The AI could generate, format and adjust the resources, but the decisions about what worked pedagogically came from professional judgement. For example:

  • The lesson needed both Trinket and paper-based work because the class had a range of abilities.
  • Trace tables needed enough space and clarity for students to follow the logic.
  • The FOR loop example and trace table belonged on the same slide because they support each other visually.
  • The deck needed to work in Google Slides because that is a realistic platform for future use.
  • The final resource had to be classroom-ready, not just technically correct.

This is where I think agentic AI is especially powerful for educators. It can handle much of the production work, but the educator still directs the resource based on knowledge of the learners, the curriculum or programme, the learning objective and the practical constraints of the session.


What the final lesson includes

The finished lesson is designed for a mixed-ability Year 10 group and includes:

  • a starter activity based on spotting an error in an algorithm
  • a comparison of OCR reference language and Python
  • a matching activity to connect reference language with Python syntax
  • explanations of syntax, logic and runtime errors
  • worked and independent trace table tasks
  • a Trinket debugging activity
  • extension tasks for higher-attaining students
  • an exit ticket plenary

The lesson aims to help students see algorithms as something they can inspect, test and refine. That is valuable both for programming and for OCR exam questions, where students are often asked to read, trace, correct or write algorithms.


Why this workflow matters

For educators, time is often the limiting factor. Many of us know what we want a session to do, but producing the supporting materials can take a long time: lesson plans, slides, activities, worksheets, differentiation, formatting, file conversion and platform compatibility.

Using Cursor in this way made the process more fluid. I could move from idea, to lesson plan, to Word document, to presentation, to revised presentation, to Google Slides-optimised version without leaving the workflow. Each step was shaped by feedback and professional judgement.

That is a different model from simply asking AI for a lesson plan. It is closer to working with a capable assistant who can create, edit, convert and refine materials while I focus on whether the resource will actually work for my learners.
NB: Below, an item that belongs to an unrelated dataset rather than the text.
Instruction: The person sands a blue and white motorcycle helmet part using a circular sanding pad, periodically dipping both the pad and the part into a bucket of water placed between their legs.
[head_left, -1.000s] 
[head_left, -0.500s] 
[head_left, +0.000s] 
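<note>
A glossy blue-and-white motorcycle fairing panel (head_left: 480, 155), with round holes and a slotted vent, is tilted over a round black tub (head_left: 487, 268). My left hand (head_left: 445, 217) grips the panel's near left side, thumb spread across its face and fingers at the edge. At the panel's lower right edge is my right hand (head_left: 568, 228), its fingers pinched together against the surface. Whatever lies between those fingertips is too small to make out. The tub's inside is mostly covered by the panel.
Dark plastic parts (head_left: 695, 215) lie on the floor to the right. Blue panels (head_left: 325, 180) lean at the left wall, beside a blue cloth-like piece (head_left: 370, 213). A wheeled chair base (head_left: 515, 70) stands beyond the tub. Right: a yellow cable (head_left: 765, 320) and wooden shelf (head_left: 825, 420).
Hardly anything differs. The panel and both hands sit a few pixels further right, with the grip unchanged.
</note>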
This is also why organisations such as Terrabase have a role to play in education. The value is not just in knowing that AI tools exist, but in helping educators, departments and training providers identify realistic workflows where those tools can make a practical difference.


Final thoughts

Agentic AI will not replace the expertise of teachers, lecturers, tutors or trainers. The value comes when it amplifies that expertise. In this example, Cursor helped build a complete lesson package quickly, but the direction came from the teaching need and the refinements came from professional judgement.

The process was iterative: generate, inspect, improve, test, adjust and optimise. That is exactly how good teaching resources are often made, but with much of the repetitive production work handled by the AI.

For me, that is the most compelling use of agentic AI in education: not replacing the educator, but giving educators a faster and more flexible way to turn professional judgement into high-quality learning materials.